Recenzja

Dla jednych fikuśna, dla innych najlepsza. Logitech Wave Keys - recenzja

Konrad Kozłowski
Dla jednych fikuśna, dla innych najlepsza. Logitech Wave Keys - recenzja
5

Od ciekawości, przez frustrację, aż po zadowolenie. Klawiatura Logitech Wave Keys zaserwowała mi rollercoaster emocji, bym mógł Wam powiedzieć, czy to klawiatura dla Was. Bo na pewno nie jest dla każdego.

Klawiatury w kształcie fali od zawsze mnie intrygowały, ale nigdy nie odważyłem się dać szansy jednej z nich. Sam koncept wydaje się ciekawy i dobrze uargumentowany, ale lata przyzwyczajeń i nawyków sprawiają, że wdrożenie w codzienny system pracy i odpoczynku podczas korzystania z komputera większych zmian jest po prostu dużym wyzwaniem. Zdecydowałem się jednak je podjąć, by raz na zawsze przekonać się, czy to coś dla mnie. Na co zwróciłem uwagę? Jakie są plusy i minusy nietypowego, mimo wszystko, układu i kształtu takiej klawiatury? Spędziłem z Logitech Wave Keys wystarczającą ilość czasu, by wiedzieć, że to nie moja ostatnia przygoda z taką fikuśną klawiaturą.
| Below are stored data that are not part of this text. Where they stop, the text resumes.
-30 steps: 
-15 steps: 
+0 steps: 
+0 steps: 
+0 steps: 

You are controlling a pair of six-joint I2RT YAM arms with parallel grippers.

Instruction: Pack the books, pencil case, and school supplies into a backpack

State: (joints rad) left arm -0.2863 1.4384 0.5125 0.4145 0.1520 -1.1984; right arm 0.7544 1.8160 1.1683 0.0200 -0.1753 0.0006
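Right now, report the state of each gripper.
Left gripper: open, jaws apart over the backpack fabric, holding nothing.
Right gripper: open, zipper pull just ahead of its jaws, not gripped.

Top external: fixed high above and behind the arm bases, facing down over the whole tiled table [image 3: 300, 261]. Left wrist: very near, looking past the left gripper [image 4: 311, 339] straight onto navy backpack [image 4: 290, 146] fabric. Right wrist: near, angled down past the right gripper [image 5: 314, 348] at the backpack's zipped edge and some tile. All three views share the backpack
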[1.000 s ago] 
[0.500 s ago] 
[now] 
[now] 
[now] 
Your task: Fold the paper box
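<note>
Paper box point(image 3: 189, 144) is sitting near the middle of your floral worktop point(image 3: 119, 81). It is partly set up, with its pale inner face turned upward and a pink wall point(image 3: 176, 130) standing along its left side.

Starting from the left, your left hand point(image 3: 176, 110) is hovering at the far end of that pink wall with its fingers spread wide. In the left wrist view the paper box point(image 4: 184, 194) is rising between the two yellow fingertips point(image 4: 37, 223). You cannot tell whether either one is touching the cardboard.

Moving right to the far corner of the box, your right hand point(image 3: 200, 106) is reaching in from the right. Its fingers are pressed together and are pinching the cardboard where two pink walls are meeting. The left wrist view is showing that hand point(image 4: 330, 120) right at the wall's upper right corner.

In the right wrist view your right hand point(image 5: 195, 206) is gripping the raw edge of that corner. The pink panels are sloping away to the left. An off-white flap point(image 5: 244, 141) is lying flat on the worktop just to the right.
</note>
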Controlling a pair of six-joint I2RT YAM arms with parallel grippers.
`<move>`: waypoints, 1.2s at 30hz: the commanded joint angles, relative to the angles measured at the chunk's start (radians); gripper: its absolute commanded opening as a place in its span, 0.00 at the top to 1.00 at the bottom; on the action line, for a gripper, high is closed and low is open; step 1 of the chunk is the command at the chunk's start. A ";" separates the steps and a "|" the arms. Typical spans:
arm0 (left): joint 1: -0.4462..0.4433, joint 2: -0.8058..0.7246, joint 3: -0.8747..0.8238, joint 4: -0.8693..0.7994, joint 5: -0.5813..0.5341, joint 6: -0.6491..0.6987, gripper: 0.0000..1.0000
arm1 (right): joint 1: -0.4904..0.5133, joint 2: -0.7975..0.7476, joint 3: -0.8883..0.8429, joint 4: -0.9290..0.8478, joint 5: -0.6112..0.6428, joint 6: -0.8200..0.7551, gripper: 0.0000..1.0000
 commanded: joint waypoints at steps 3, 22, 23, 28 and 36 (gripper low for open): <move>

Klawiatura Logitech Wave Keys - recenzja

Kluczowe cechy Logitech Wave Keys widoczne są na pierwszy rzut oka. Rzędy klawiszy nie są ułożone równo, lecz delikatnie zakrzywione, a w wybranych partiach niektóre klawisze są nawet nieco wyżej, niż pozostałe. Wszystko po to, by dosięgniecie do nich było szybsze i wygodniejsze, a także po to, byśmy nie ruszali łokci z wygodnego podparcia podczas wprowadzania tekstu. Istotne jest też to, by nadgarstki nie wisiały w powietrzu w trakcie pisania, dlatego integralną częścią klawiatury jest też podpórka wykończona sztucznym materiałem. Wiem, że sprawia wrażenie czegoś naturalnego, ale to tylko wizualny efekt, natomiast jest to dobra wiadomość, ponieważ ewentualny pot czy inne zabrudzenia nie będą tak groźne dla całej konstrukcji. Szansa na wymianę istnieje, podpórka jest zamontowana na zaczepy, ale chyba nikt nie miałby ochoty tego robić.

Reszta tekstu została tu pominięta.